Take the lines of the data below from the very first through the line containing "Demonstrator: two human" and output them exactly, pictures excluded.

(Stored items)
○ ○ ○ ○ ○

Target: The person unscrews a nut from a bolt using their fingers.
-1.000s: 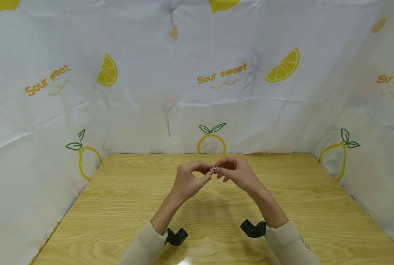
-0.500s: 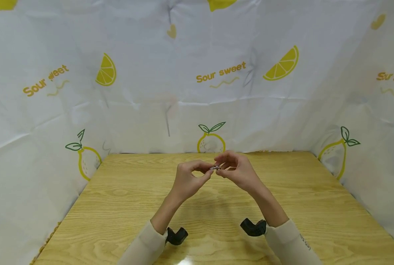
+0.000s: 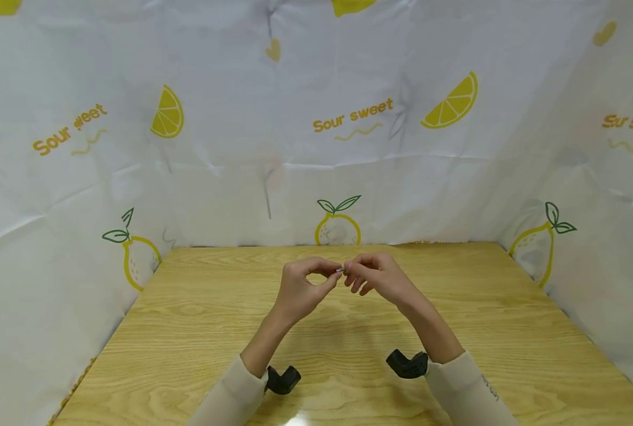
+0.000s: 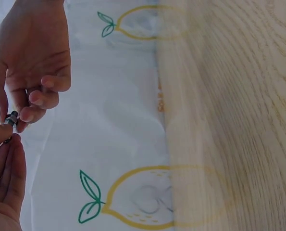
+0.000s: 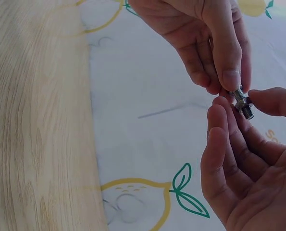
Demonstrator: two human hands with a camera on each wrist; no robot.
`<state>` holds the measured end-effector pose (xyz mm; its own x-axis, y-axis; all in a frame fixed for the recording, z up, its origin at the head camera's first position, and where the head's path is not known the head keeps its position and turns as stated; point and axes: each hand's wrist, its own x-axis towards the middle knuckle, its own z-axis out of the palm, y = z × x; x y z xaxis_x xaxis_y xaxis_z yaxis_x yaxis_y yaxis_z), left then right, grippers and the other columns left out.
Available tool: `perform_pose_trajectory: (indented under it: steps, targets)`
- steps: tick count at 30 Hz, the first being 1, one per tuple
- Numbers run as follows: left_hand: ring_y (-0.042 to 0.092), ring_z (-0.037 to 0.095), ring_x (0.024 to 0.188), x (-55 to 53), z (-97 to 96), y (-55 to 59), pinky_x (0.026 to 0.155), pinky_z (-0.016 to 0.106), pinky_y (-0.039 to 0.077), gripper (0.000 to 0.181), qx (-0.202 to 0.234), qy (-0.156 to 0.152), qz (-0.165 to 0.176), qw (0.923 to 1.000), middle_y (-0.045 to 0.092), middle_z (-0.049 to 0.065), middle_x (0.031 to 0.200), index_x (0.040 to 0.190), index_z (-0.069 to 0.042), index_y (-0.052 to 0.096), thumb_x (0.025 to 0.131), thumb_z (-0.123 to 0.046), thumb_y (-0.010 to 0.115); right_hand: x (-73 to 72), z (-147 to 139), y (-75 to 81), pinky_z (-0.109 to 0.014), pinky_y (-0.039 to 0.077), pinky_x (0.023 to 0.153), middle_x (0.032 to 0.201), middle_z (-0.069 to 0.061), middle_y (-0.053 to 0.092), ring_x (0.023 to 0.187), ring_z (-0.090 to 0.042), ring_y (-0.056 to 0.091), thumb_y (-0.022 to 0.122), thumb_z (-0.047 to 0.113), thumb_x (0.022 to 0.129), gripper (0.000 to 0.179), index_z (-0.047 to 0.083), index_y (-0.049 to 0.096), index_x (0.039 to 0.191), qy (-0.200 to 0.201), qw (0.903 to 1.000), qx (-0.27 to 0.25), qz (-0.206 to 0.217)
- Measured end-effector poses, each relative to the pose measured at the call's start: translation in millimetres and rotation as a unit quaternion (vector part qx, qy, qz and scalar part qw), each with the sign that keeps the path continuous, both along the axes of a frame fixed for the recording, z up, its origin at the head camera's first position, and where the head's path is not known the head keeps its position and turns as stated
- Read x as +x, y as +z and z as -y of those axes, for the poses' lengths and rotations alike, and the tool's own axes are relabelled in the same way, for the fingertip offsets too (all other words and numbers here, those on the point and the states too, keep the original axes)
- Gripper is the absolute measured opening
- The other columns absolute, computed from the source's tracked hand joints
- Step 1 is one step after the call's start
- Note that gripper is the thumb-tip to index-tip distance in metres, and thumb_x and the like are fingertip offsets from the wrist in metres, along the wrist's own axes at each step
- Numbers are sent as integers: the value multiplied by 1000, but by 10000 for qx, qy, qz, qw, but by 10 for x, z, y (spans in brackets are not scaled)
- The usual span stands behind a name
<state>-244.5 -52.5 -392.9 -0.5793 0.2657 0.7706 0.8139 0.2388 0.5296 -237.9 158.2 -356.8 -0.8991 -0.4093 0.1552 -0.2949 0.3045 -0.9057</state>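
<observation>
Above the tabletop (image 3: 199,355), the left hand (image 3: 302,290) pinches the threaded bolt (image 5: 249,113) while the right hand (image 3: 384,280), spread wider half a second ago, has closed in to pinch its nut (image 5: 241,104), apparently regripping for turning.

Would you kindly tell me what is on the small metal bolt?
A nut sits around the bolt, with thread showing on either side. The end that the left hand pinches is mostly covered, so its full shape cannot be seen.
</observation>
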Motion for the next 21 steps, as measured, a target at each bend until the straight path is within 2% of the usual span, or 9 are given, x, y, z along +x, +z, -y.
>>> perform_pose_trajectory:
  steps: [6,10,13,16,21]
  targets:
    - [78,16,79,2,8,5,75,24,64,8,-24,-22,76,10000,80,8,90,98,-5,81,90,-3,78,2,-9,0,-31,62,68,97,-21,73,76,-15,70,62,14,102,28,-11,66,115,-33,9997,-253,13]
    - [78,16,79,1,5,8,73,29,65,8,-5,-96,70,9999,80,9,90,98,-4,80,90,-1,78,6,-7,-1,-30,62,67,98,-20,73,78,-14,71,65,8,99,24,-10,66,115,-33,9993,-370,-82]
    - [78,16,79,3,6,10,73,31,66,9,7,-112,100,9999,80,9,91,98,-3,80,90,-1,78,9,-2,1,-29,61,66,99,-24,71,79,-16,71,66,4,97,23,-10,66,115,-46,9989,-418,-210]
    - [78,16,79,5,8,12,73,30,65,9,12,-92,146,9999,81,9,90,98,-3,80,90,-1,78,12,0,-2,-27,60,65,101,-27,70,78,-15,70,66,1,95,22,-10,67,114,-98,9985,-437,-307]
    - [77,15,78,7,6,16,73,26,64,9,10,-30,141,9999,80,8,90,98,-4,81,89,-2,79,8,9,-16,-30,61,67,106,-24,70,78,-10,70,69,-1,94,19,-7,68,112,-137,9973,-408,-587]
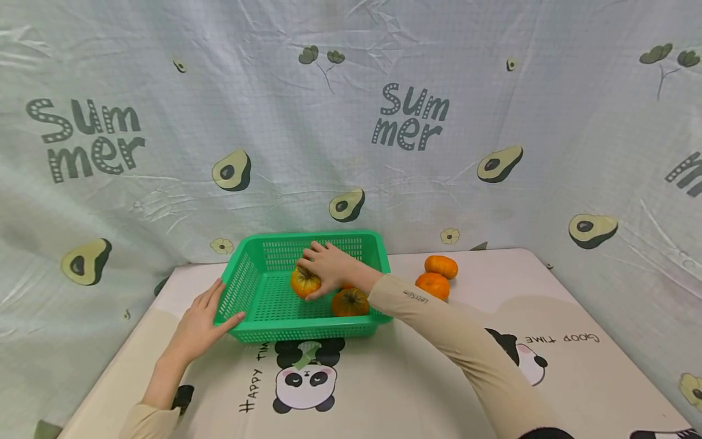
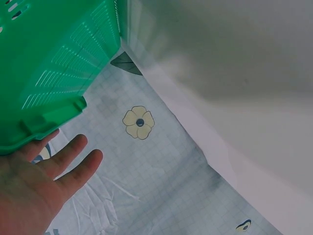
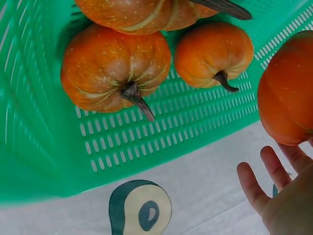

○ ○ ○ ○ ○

▸ **RESULT OF THE TASK**
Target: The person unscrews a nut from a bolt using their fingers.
-1.000s: 
-0.500s: 
+0.000s: 
+0.000s: 
+0.000s: 
Demonstrator: two human hands with a camera on each wrist; no robot.

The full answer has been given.